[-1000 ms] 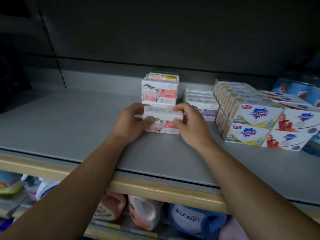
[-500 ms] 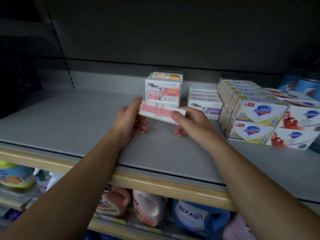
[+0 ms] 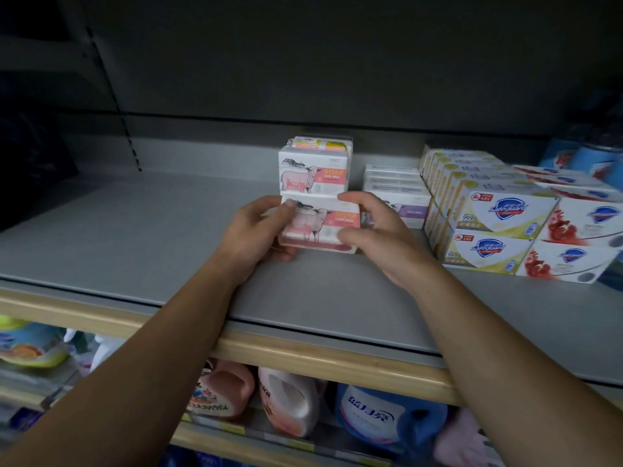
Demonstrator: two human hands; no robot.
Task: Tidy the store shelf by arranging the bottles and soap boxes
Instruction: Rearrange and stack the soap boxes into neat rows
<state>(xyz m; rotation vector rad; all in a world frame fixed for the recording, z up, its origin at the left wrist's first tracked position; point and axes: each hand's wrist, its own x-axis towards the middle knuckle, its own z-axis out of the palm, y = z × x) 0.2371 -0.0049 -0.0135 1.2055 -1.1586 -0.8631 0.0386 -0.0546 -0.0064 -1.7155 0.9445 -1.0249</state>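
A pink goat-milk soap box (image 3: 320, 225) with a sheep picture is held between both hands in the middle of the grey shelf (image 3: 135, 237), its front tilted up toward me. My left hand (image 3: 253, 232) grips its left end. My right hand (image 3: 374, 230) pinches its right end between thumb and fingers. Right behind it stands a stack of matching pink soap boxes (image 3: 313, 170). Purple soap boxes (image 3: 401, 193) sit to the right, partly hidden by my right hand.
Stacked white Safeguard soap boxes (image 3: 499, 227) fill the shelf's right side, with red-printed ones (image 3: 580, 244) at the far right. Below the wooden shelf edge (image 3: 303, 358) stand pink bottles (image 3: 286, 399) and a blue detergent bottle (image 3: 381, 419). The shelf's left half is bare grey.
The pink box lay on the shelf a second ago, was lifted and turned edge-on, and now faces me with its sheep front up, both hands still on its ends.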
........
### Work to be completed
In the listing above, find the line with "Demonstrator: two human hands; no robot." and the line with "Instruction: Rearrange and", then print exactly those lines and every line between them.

### Output of the task
Demonstrator: two human hands; no robot.
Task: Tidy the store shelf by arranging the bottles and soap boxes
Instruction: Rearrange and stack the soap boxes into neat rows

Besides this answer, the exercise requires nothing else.